● **ASSIGNMENT**:
For the entries below, report every line that includes the word "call".

● **EXTRACTED INFORMATION**:
<<<<

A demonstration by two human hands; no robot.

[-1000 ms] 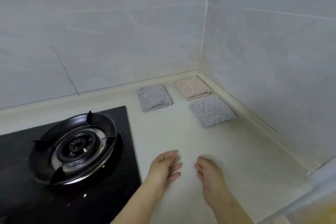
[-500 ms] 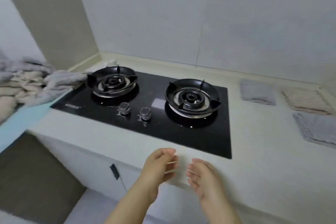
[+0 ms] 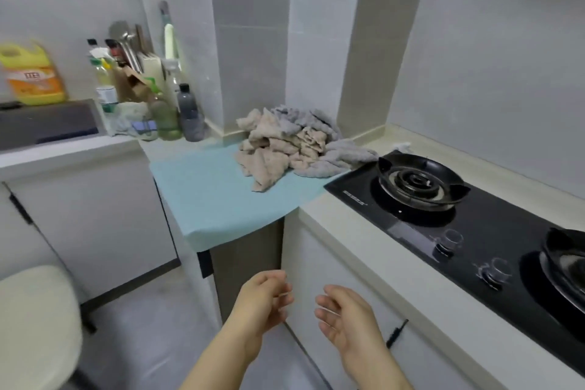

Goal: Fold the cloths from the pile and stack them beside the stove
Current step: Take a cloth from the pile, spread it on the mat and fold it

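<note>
Two empty hands hover low in front of the stove while the cloth pile waits at its left end.

The heap of crumpled beige and grey waffle-textured cloths (image 3: 294,142) lies unfolded just left of the black glass two-burner gas stove (image 3: 474,241), on a pale blue sheet (image 3: 215,199) that covers this stretch of the cream counter (image 3: 380,250); one grey cloth reaches the stove's far left corner. The left hand (image 3: 262,301) and right hand (image 3: 345,317) hang below the stove's front edge, before the white cabinet fronts, palms turned toward each other, fingers loosely bent and holding nothing, a gap between them. Well to the left of the stove, past the pile, stand a cluster of bottles (image 3: 171,104) and a yellow plastic jug (image 3: 31,76).
</note>
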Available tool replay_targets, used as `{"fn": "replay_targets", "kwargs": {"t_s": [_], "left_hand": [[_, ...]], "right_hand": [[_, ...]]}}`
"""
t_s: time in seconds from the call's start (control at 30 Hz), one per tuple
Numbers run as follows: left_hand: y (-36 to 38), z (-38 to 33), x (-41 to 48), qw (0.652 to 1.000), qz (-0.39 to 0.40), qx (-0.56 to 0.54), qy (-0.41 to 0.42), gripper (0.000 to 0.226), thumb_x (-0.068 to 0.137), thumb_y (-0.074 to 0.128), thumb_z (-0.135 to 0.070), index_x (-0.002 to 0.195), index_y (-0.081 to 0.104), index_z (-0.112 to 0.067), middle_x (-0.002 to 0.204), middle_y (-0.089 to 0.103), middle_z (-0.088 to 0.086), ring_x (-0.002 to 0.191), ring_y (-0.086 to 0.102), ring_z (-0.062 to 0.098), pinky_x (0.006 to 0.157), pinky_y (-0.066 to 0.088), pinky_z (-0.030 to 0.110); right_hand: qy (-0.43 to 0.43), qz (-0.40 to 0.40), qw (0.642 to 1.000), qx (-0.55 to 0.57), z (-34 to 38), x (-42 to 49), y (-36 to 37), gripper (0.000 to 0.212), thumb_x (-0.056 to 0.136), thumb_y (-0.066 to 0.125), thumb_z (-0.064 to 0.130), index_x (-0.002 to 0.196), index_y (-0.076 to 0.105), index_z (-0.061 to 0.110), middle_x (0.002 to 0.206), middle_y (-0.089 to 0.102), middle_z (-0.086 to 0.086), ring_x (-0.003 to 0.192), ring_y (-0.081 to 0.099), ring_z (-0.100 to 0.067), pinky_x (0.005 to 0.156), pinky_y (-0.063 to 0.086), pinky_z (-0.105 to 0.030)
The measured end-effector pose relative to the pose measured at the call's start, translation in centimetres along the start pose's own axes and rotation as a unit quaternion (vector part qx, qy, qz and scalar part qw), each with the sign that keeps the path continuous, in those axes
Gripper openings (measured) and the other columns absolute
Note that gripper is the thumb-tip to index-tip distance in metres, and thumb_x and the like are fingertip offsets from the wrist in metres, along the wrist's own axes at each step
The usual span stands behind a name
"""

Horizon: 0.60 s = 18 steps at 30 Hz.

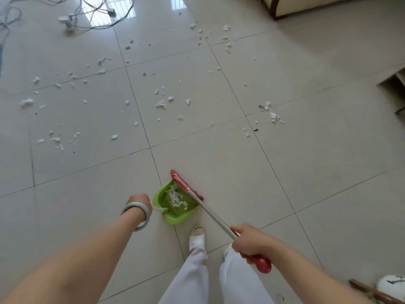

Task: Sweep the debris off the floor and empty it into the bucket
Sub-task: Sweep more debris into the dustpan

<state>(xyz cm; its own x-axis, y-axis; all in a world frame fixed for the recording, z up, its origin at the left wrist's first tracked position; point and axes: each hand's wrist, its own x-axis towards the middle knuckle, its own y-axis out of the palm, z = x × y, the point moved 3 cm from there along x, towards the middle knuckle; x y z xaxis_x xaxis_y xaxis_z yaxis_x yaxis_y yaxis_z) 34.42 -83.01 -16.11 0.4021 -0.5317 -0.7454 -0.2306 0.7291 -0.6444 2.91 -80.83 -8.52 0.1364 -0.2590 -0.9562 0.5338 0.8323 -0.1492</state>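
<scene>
A green dustpan (168,215) sits on the tiled floor just ahead of my feet, with white paper scraps (176,199) inside it. My left hand (140,201) grips the dustpan's thin handle at its left side. A red broom head (186,186) lies across the pan's open mouth. Its metal pole (215,218) runs back to my right hand (249,241), which grips the pole above the red end grip (262,263). White scraps of debris (162,104) are scattered over the floor farther away. No bucket is in view.
Cables and a power strip (68,19) lie at the far left. A sofa base (278,9) stands at the far right, a low shelf edge (394,84) at the right. My slippered foot (197,234) is just behind the dustpan. A wooden piece (372,291) lies at bottom right.
</scene>
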Motion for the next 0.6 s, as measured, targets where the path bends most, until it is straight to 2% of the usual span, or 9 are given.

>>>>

● **TASK RESULT**:
t_s: time in seconds from the call's start (control at 30 Hz), one per tuple
The measured end-effector pose relative to the pose measured at the call's start, translation in centimetres along the start pose's own axes and rotation as a unit quaternion (vector part qx, qy, qz and scalar part qw), each with the sign that keeps the path continuous, in those axes

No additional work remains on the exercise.